Its just a smart thing to do

Yeah this is a nice strategy to buy every month but I think as it moved in 2010 it will repeat the same. Experts are saying it will cross 50$.

So even if we throw some money on it blindly it will have nice ROI.
 
Lately, I've been thinking about that same thing. Does anyone have any advice about where (how) to buy to make sure the bullions aren't counterfeit?

Also, if I were to buy, say, $200k worth of bullions. Where would I store them?

Regular safety deposit boxes at retail banks are too small. And specialized storage (places) seem like they are too expensive and are mostly aimed at really rich people.
 
Did you have to cut those tits out of your '84 playboy and scan them? Or did you just score a nice retro dump somewhere?
 
Did you have to cut those tits out of your '84 playboy and scan them? Or did you just score a nice retro dump somewhere?
thinking the same with them bushes. all of them could be grannies right now.
 
Silver has over 2000 commercial use's. In the next 10 years you may see silver at over $100, but for 2011 who knows it could be $40 or it could be $19. Just make sure if your dabbling in silver that your buying silver as close to spot as possible. When you start playing with coins you run into problems with selling them. If you don't know what your doing you will get shredded on the numismatic value.
 
$30+ silver gives me the shits. I wish it would keep going up, especially given that I stopped doing significant "storage buys" at about $6.25; as is though, the most I'm doing is in the scrap market. Big buyers are totally soaked in silver coins and other items as the sellers have been coming out of the woodworks the last couple of years, and it's reached the point that they are having problems moving back to retailers -- retailers aren't buying, because the public isn't buying at $30+ an ounce. Public isn't buying because it's the public that sold the scrap to the bulk buyers in the first place -- it's a market that has been skewed by the Internet in a big way. (Because traditionally it went -- take your shit to a coin store/show or pawn shop, who cherry picks and sells the rest to a big regional outfit, who further cherry picks then dumps the rest on the bulk buyers. That model has been torpedoed by the Cash4Gold kind of sites and operations, and the presence of serious bulk buyers at coin shows who have been competing with one another on buy price as the market kept escalating.)

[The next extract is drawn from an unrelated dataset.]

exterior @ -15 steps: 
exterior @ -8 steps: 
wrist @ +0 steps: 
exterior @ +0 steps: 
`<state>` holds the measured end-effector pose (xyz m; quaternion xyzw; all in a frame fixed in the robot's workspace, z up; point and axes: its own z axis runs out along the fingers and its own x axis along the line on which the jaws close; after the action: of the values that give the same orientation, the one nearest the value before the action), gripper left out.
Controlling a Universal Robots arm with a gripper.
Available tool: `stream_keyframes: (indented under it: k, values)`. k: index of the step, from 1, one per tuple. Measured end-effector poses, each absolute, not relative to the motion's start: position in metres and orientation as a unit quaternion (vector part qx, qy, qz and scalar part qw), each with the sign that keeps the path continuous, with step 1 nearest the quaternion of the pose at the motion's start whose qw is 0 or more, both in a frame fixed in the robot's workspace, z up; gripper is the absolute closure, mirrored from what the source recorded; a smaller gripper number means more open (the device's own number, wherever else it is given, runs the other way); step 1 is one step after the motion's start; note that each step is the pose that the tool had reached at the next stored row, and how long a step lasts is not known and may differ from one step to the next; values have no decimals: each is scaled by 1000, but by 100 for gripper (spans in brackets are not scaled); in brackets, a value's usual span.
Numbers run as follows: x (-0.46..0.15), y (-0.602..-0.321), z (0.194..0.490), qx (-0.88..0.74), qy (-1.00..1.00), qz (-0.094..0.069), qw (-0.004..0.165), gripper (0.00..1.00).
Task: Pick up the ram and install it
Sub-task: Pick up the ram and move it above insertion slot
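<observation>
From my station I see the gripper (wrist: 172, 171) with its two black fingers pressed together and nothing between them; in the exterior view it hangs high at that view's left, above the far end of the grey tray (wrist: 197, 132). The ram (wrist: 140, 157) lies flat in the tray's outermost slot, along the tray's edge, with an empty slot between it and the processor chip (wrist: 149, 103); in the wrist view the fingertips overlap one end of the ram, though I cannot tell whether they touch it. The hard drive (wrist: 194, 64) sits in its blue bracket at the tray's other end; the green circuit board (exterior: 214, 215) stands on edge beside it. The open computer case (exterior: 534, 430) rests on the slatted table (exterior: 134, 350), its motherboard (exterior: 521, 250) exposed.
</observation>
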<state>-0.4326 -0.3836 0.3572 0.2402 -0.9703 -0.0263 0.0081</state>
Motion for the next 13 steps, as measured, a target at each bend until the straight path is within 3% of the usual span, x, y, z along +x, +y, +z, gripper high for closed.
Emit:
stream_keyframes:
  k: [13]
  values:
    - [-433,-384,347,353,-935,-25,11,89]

As it comes back around, the bulk buy companies are moving coins in huge quantities at crazy prices, because as long as they can move them now they're still guaranteed a healthy profit. A bulk coin lot can contain up to 80-90% melt value, depending on the quantity bought, and with some sorting there are invariably enough premiums to offset the difference. Bulk buying+Cherry picking+ebay/coin magazine "mysterty bag" kind of bullshit advertising=profit.

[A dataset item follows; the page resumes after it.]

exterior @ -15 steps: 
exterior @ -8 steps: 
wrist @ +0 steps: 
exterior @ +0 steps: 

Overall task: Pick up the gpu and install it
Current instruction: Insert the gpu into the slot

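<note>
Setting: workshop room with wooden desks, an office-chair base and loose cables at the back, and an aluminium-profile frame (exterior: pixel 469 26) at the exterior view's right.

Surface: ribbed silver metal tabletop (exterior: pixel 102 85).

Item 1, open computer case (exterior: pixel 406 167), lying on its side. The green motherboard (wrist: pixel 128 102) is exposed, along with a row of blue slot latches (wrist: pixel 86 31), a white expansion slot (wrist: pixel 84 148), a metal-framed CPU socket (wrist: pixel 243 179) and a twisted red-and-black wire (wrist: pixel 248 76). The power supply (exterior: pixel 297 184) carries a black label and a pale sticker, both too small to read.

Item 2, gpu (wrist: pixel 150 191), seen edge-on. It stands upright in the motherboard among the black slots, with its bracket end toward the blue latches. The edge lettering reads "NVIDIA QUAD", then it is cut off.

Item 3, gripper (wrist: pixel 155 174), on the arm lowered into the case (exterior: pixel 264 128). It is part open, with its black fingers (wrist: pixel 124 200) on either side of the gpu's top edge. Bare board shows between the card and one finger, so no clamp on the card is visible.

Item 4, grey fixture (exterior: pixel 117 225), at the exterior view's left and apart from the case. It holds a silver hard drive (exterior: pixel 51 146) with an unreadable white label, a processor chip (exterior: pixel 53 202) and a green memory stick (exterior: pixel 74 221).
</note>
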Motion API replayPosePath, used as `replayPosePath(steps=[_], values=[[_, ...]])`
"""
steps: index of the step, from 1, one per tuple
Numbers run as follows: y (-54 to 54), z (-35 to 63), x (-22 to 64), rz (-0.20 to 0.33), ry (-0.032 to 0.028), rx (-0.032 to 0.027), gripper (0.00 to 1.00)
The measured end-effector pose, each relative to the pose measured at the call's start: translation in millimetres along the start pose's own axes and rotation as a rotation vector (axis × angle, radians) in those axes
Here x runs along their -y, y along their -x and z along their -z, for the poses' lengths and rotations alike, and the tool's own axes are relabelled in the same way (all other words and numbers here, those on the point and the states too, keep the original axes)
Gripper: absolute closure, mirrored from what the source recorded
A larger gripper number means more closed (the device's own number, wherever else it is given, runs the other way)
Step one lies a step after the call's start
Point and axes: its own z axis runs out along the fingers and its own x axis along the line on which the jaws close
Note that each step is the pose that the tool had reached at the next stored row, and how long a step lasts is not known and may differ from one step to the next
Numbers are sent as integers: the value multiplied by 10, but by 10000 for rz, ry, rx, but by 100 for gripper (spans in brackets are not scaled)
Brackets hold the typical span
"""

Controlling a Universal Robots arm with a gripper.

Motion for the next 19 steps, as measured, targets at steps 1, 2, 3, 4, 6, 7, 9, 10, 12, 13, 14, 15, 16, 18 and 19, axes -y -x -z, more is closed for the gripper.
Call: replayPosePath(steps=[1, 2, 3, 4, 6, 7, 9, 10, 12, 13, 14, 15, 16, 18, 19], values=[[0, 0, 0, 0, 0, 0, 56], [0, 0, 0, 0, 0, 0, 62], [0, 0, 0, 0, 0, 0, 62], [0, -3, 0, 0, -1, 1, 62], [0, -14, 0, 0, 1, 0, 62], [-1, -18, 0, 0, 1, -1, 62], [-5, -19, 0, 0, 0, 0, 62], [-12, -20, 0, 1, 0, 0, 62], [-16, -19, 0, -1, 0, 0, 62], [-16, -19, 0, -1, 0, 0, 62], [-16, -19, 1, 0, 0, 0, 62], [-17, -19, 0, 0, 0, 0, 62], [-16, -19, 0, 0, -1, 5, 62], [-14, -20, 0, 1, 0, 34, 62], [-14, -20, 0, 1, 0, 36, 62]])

But of course, that's less of a market play on silver than it is a market play on silver bugs.


Frank
 
Just buy bullion, don't fuck with coins* because you'll get raped getting in or getting out. Bullion is as close to spot as you're gonna get and it's easy to store. Easy to find 10 and 100 oz bullion bars anywhere that deals in silver. I've bought online from Blanchard before and can vouch for them (I've actually only bought gold coins from them because it's easy for me to find silver bullion locally, but they're good on everything). You're still going to pay a mark up but that's pretty unavoidable. Right now spot is at $33.34 and you're going to pay a little over $35/oz for bullion bars depending on bulk.

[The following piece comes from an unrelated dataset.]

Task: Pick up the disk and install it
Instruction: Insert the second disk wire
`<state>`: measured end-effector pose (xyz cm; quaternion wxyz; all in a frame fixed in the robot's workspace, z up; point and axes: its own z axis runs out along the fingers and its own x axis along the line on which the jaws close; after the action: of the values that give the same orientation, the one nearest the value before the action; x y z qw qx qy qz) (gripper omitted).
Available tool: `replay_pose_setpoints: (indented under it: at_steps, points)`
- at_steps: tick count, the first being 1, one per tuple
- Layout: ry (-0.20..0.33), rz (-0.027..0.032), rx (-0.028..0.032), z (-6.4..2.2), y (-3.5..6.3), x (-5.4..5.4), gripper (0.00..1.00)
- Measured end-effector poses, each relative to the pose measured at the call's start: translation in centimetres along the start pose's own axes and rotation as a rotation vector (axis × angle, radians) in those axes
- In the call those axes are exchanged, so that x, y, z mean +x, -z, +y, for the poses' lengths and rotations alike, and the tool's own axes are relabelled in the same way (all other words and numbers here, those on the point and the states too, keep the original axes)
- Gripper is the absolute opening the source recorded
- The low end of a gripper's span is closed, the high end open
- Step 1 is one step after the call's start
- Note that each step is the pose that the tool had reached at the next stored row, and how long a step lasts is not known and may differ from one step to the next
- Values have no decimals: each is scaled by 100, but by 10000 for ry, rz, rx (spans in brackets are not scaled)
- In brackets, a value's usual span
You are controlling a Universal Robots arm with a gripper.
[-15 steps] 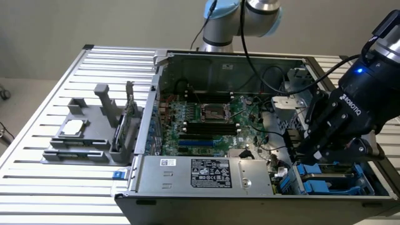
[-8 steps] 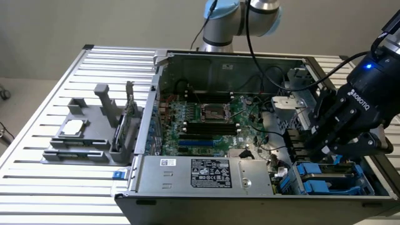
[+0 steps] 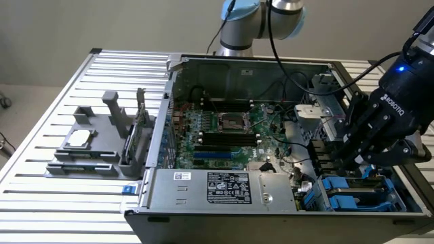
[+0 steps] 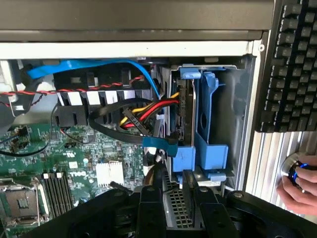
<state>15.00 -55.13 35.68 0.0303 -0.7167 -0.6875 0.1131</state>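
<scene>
My black gripper (image 3: 359, 163) hangs over the drive bay at the front corner of the open computer case (image 3: 203, 66), on the exterior view's right. In the wrist view its two fingers (image 4: 151, 213) stand on either side of the disk (image 4: 174, 206), which shows edge-on as silver perforated metal with a blue carrier piece on it. The gripper (image 4: 179, 214) is shut on it. Just beyond the disk is the bay (image 4: 237, 114), with a blue bracket (image 4: 210, 144) and another drive (image 4: 185, 109) standing edge-on in it.
Red, yellow and black cables (image 4: 143, 111) and a blue cable (image 4: 94, 67) run beside the bay. The motherboard (image 3: 224, 132) and silver power-supply box (image 3: 227, 187) fill the case. A grey fixture (image 3: 88, 152) sits on the exterior view's left. A keyboard (image 4: 292, 64) and a person's hand (image 4: 297, 186) lie outside the case.
</scene>
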Motion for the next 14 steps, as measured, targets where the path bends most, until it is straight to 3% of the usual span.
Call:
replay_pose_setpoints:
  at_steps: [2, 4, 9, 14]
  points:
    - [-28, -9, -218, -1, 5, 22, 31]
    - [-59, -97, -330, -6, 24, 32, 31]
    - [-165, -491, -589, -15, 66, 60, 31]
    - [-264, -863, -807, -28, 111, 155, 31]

* If you're an expert on coins knock yourself out, but for most people it's probably not a good idea.
 
This may help you understand what you are dealing with re: the silver market
The Mechanics Driving The Silver Surge

The Mechanics Driving The Silver Surge
Jeff Snider, Atlantic Capital Management | Feb. 24, 2011, 10:35 AM

The spot price of silver has shot up almost 27% since January 28, 2011. Earlier in January the price of silver (gold too) was in the midst of a powerful correction that had the silver bulls on the run, lending ammunition to the numerous precious metal bubble-believers. The events of the past few months, however, point to an ongoing shortage of available metal in its physical form.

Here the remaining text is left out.